Scientific classification
- Kingdom: Animalia
- Phylum: Chordata
- Order: Squamata
- Suborder: Serpentes
- Family: Colubridae
- Genus: Calamaria
- Species: C. grabowskyi
- Binomial name: Calamaria grabowskyi Fischer, 1885

= Calamaria grabowskyi =

- Genus: Calamaria
- Species: grabowskyi
- Authority: Fischer, 1885
- Conservation status: LC

Species of snake

Calamaria grabowskyi, also known commonly as Grabowsky's dwarf snake and Grabowsky's reed snake, is a species of snake in the subfamily Calamariinae of the family Colubridae.
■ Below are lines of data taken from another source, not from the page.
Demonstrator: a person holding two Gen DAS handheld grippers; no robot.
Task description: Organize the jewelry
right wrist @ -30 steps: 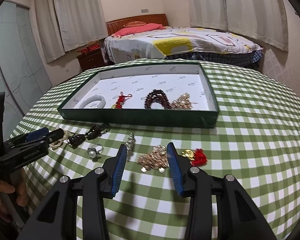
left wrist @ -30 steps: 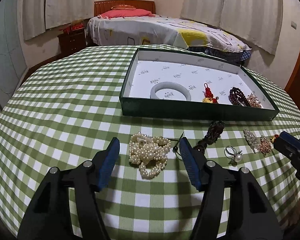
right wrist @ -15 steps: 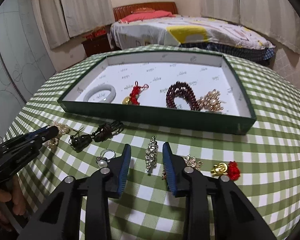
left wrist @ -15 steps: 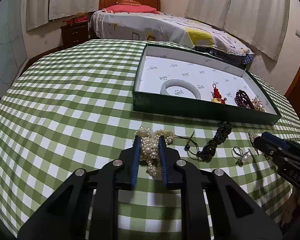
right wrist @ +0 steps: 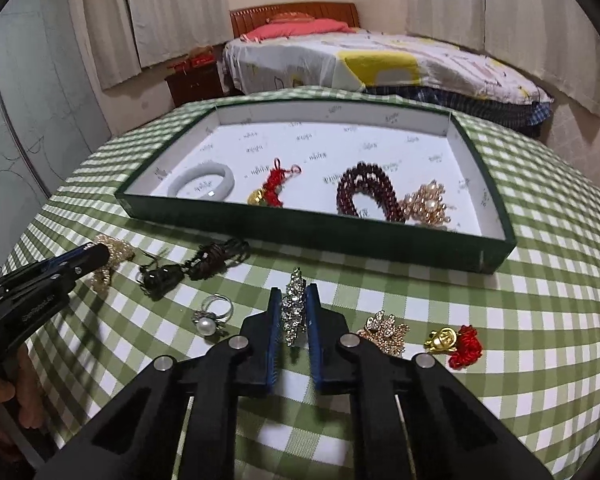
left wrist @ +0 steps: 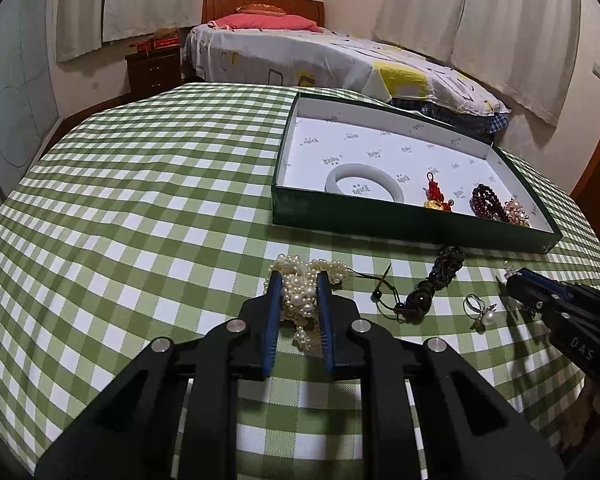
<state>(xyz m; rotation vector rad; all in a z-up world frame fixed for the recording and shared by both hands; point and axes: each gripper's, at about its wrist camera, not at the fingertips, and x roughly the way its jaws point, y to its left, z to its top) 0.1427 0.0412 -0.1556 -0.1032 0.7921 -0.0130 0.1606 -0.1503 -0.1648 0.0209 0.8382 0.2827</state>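
My left gripper (left wrist: 298,280) is clamped on the pearl necklace (left wrist: 300,294), whose heap lies on the green checked tablecloth (left wrist: 140,220) with strands spilling past both blue pads. My right gripper (right wrist: 294,296) is pinched narrow on the rhinestone brooch (right wrist: 293,308), which stands lengthwise between its pads. Just left of my right gripper lies a pearl ring (right wrist: 212,318); further left and ahead sits a dark beaded cord (right wrist: 196,266). Just right of it lie a gold cluster brooch (right wrist: 384,330) and a red-and-gold charm (right wrist: 458,342). Ahead of both grippers stands the green tray (right wrist: 308,232), holding a pale bangle (right wrist: 202,180), a red knot charm (right wrist: 274,188), a garnet bracelet (right wrist: 364,190) and a pearl-gold cluster (right wrist: 426,204).
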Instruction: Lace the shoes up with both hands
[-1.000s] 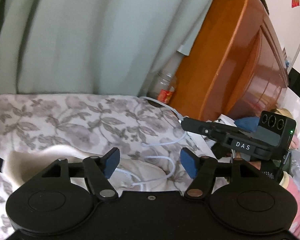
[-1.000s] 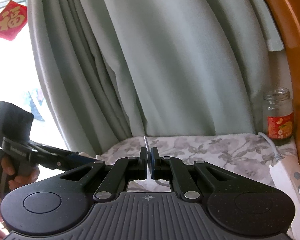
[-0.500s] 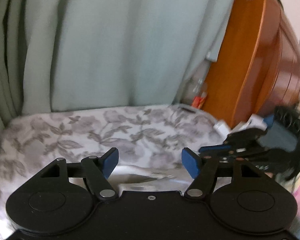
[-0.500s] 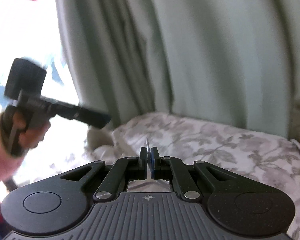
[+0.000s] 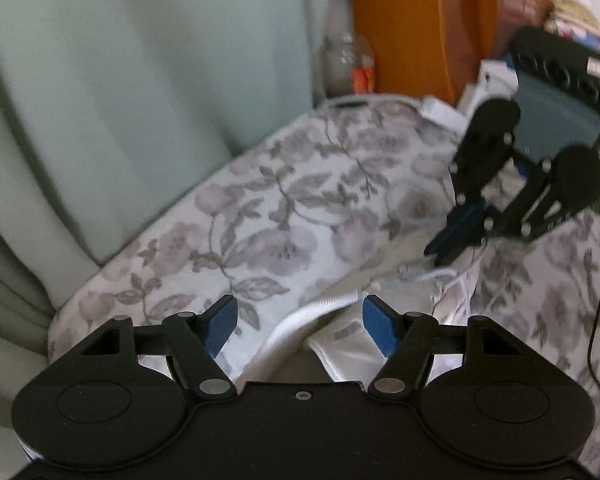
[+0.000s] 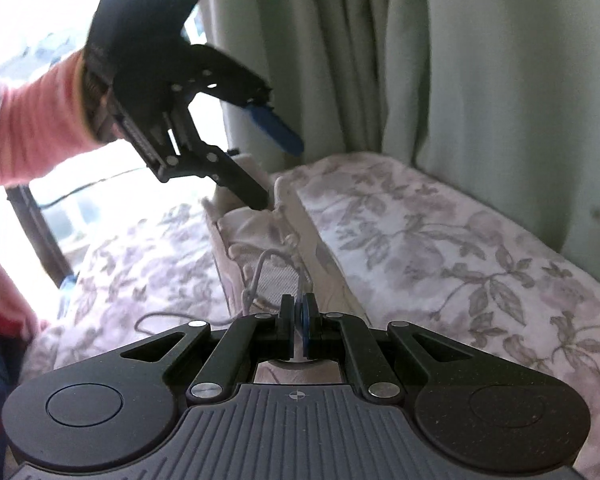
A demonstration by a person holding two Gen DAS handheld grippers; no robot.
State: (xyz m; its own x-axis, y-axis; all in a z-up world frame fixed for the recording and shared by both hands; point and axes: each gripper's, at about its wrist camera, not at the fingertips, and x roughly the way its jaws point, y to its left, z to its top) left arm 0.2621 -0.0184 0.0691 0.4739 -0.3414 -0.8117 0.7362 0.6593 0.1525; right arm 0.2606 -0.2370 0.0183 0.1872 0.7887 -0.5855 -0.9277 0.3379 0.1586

The species is endemic to the island of Borneo in Maritime Southeast Asia.

==Etymology==
The specific name, grabowskyi, is in honor of biologist Friedrich J. Grabowsky, who worked in Borneo and New Guinea in the 1880s.
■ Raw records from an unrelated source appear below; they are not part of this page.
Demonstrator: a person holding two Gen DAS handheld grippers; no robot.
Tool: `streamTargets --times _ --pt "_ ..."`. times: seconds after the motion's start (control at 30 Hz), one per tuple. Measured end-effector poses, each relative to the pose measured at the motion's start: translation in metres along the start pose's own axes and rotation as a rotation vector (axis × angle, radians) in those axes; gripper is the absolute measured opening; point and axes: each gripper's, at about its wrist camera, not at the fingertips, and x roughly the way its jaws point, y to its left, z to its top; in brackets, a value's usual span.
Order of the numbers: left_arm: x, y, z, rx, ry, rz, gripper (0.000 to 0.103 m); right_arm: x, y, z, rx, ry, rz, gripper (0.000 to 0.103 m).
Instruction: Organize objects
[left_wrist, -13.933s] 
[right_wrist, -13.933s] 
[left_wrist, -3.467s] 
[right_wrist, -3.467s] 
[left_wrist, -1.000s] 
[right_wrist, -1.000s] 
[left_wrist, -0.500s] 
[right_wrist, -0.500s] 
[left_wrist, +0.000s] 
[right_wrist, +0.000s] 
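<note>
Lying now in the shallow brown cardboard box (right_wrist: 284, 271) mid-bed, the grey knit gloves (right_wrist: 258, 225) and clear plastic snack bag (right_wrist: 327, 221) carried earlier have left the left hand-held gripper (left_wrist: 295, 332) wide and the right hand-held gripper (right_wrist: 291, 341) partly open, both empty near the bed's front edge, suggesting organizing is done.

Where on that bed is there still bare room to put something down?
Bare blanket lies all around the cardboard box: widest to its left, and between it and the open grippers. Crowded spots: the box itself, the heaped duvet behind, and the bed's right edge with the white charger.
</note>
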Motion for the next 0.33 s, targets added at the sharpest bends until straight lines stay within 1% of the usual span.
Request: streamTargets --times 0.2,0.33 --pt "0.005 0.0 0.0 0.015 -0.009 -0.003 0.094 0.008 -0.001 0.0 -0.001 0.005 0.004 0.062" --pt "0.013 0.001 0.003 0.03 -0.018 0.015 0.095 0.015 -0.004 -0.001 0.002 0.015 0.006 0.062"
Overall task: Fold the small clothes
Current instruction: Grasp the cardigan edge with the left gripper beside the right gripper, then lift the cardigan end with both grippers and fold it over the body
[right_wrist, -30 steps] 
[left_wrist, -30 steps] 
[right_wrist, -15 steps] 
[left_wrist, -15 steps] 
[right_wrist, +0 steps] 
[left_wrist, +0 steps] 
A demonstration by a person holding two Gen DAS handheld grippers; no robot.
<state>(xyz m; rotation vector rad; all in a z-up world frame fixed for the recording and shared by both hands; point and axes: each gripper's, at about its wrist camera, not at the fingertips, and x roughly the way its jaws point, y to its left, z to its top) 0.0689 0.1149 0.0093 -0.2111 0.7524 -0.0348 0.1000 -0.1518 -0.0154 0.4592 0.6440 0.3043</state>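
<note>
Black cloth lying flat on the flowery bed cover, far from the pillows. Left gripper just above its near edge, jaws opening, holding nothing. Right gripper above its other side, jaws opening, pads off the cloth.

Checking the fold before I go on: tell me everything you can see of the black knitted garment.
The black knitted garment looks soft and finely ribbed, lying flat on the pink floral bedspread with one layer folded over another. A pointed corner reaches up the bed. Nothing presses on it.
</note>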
==Geographic distribution==
On the island of Borneo, Calamaria grabowskyi is found in the countries of Brunei, Indonesia, and Malaysia.

==Habitat==
The preferred natural habitat of Calamaria grabowskyi is forest, at elevations below 1,500 m.

==Description==
Females of Calamaria grabowskyi may attain a total length (tail included) of about 47 cm. Males are smaller and may attain a total length of about 37 cm.

==Behavior==
Calamaria grabowskyi is a terrestrial species which lives in the leaf litter of the forest.

==Reproduction==
Calamaria grabowskyi is oviparous.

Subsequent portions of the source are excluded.